I’m sorry to hear from many American friends that this kind of teaching (and it went on as part of a two-year course) is seldom given  in modern seminaries. They are far more interested in academic matters. If this is so, it is a sad thing. But it can be supplemented by a young priest’s training in  his first parish.

This is one reason why I am sure St Clement’s should always have a curate. Here, a deacon and then a priest can learn the full range of liturgical duties in the daily Masses and Offices and the Sunday High Mass. He will in time be allowed to hear Confessions; he will visit the sick and housebound, the hospitals and senior citizens residences, and many of the congregation in their own homes. He will make contact with the students in the three universities and several colleges that surround St Clement’s. He will,  hopefully, end up after two or three years here, able to take on any pastoral job offered him.

I have had curates in Edinburgh, Inverness, Stockholm and Milan, and tried my best to show them what Priestcraft was all about. And I have enjoyed watching all of them, as they went forth and put it all into practice.

Great Weekend.

2011 June 1
by Gordon Reid

A wedding in Milwaukee and a Solemn Mass in Chicago, concelebrated by two Bishops and two dozen priests – that’s a special weekend.

The wedding was between Joe, a young member of St Clement’s, a musician and teacher, and his fiancee Maureen, a pilot in the US Air Force. The ceremony was in St James’s, Milwaukee, and I married them according to the same rite as the one Prince William and Kate had in Westminster Abbey. The big difference was that their wedding was embedded in a Nuptial Mass, so that their first act together after they were united was to receive Communion.  (My traditionalist friends will be happy to hear that, although I used the church’s free-standing altar, I never went behind it, but celebrated facing east!)

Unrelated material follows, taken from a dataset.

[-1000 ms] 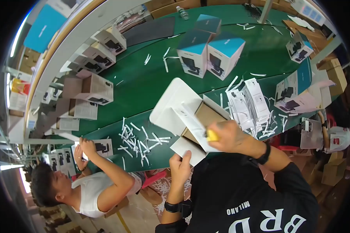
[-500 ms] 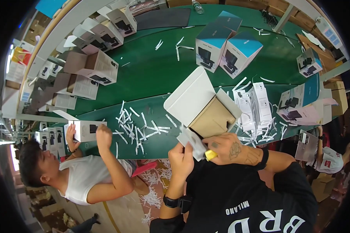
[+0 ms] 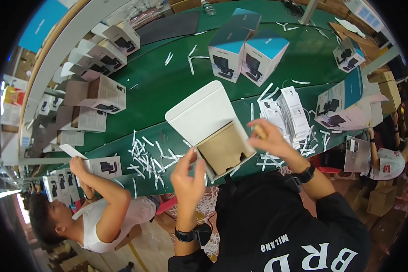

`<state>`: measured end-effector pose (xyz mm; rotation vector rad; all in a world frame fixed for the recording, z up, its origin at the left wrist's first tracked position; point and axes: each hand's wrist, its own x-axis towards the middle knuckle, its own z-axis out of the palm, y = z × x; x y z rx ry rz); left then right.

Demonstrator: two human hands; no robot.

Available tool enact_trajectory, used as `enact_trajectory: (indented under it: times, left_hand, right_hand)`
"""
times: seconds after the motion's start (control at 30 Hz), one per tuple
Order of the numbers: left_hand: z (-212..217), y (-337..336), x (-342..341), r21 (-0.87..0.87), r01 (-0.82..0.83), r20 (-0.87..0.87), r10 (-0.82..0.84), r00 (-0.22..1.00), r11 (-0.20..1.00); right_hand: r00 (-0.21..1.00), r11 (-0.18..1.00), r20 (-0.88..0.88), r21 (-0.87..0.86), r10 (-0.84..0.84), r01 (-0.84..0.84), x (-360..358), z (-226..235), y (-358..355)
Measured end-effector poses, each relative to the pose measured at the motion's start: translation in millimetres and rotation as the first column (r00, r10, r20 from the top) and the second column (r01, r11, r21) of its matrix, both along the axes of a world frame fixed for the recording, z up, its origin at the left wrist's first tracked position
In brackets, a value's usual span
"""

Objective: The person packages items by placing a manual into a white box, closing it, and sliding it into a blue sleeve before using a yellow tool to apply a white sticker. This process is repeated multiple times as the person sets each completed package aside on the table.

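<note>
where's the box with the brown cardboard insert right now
Near the centre of the head view, the open white box is between the left hand and right hand, nearer than the teal-topped boxes.

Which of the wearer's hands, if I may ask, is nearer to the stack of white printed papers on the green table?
Right. The right hand is close to the white printed papers, toward their near left; the left hand is farther, left of the open white cardboard box.

A clear bottle lies near a dark mat, a dark tangle farther right on the green table.
</note>
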<state>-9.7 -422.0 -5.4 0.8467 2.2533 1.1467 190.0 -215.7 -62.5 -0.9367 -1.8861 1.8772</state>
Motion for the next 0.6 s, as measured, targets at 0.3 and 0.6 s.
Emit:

The next day, however, I concelebrated the Mass with Bishop James Mongomery, formerly Prince-Bishop of Chicago (He and Cardinal Cody and Mayor Daley the Elder ran the city before President Obama was a twinkle in his father’s eye) facing the huge congregation in the Church of the Atonement in Chicago. This was in honour of Bishop Montgomery’s 90th Birthday, and was a wonderful occasion. Many of the concelebrating priests had been ordained by Bishop Montgomery, and the other Bishop was Frank Griswold, his successor in Chicago and then Presiding Bishop.

Now, after all these excitements (which, I forgot to mention, included FOUR formal dinners!) I’m back to the simple little Gospel services of St Clement’s – and bread and cheese.